== Task item ==
Reproduce the entries below exactly, but only from the line containing "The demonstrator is" to the line containing "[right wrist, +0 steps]", inclusive.

== Supplied material ==
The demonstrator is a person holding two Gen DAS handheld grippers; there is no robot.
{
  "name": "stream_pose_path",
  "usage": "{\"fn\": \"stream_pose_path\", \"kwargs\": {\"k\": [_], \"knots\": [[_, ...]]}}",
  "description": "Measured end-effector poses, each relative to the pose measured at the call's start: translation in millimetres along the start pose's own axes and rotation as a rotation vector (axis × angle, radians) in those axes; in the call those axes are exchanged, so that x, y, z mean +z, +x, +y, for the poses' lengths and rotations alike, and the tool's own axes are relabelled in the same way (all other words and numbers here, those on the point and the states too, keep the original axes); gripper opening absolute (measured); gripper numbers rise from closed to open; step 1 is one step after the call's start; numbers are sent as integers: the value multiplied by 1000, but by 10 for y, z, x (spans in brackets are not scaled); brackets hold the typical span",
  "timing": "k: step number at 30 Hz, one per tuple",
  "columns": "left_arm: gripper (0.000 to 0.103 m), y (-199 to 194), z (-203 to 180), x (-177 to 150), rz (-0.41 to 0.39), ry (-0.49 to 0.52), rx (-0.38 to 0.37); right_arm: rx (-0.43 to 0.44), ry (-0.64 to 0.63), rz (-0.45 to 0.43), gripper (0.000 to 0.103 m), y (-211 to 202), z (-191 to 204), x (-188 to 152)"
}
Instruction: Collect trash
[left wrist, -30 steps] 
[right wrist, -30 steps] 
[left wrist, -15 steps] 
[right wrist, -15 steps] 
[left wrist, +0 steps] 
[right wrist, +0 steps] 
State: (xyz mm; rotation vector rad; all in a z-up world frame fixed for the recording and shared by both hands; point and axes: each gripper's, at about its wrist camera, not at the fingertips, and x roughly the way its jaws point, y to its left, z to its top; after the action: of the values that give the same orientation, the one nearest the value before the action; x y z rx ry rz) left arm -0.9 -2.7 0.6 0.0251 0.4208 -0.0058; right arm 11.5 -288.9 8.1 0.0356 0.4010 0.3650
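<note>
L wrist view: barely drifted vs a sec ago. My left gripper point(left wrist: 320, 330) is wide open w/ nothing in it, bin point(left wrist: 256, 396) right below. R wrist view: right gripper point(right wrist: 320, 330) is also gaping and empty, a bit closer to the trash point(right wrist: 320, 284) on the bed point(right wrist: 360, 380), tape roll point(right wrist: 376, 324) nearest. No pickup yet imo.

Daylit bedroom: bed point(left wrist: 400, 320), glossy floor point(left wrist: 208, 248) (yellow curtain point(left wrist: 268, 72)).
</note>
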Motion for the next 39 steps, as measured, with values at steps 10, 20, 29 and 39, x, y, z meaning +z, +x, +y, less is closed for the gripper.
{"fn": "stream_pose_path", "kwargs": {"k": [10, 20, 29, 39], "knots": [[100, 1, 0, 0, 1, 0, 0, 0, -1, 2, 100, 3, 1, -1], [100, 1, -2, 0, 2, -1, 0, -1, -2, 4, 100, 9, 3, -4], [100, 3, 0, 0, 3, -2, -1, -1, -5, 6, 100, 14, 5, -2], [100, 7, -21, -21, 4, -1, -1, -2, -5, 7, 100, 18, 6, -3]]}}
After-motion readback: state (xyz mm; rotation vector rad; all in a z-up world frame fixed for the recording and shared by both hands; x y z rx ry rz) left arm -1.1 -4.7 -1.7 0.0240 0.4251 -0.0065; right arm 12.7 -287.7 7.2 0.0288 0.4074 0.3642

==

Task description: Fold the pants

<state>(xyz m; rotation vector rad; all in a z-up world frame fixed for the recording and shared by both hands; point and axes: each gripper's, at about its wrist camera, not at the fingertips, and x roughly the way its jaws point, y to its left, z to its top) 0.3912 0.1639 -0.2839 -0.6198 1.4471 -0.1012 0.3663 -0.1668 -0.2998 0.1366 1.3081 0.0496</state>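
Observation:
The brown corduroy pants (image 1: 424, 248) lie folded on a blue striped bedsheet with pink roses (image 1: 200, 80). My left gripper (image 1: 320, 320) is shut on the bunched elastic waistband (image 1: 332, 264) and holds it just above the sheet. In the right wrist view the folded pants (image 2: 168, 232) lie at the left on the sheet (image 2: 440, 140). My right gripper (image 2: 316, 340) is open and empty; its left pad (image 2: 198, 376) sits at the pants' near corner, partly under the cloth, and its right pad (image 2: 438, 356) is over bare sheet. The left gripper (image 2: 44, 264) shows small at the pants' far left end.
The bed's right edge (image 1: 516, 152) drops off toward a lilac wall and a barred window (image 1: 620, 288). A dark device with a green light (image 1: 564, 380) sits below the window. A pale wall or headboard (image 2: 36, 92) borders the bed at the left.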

== Task answer ==
The demonstrator is a person holding two Gen DAS handheld grippers; there is no robot.
{
  "name": "stream_pose_path",
  "usage": "{\"fn\": \"stream_pose_path\", \"kwargs\": {\"k\": [_], \"knots\": [[_, ...]]}}",
  "description": "Measured end-effector poses, each relative to the pose measured at the call's start: translation in millimetres along the start pose's own axes and rotation as a rotation vector (axis × angle, radians) in those axes; in the call those axes are exchanged, so that x, y, z mean +z, +x, +y, for the poses' lengths and rotations alike, and the tool's own axes are relabelled in the same way (all other words and numbers here, those on the point and the states too, keep the original axes); gripper opening absolute (measured); gripper numbers rise from closed to open; step 1 is one step after the call's start; numbers are sent as integers: the value multiplied by 1000, but by 10 for y, z, x (spans in brackets are not scaled); brackets hold the typical span",
  "timing": "k: step number at 30 Hz, one per tuple",
  "columns": "left_arm: gripper (0.000 to 0.103 m), y (-199 to 194), z (-203 to 180), x (-177 to 150), rz (-0.41 to 0.39), ry (-0.49 to 0.52), rx (-0.38 to 0.37); right_arm: rx (-0.43 to 0.44), ry (-0.64 to 0.63), rz (-0.45 to 0.43), gripper (0.000 to 0.103 m), y (-211 to 202), z (-191 to 204), x (-188 to 152)"
}
Instruction: Collect trash
[left wrist, -30 steps] 
[right wrist, -30 steps] 
[left wrist, -15 steps] 
[right wrist, -15 steps] 
[left wrist, +0 steps] 
[right wrist, +0 steps] 

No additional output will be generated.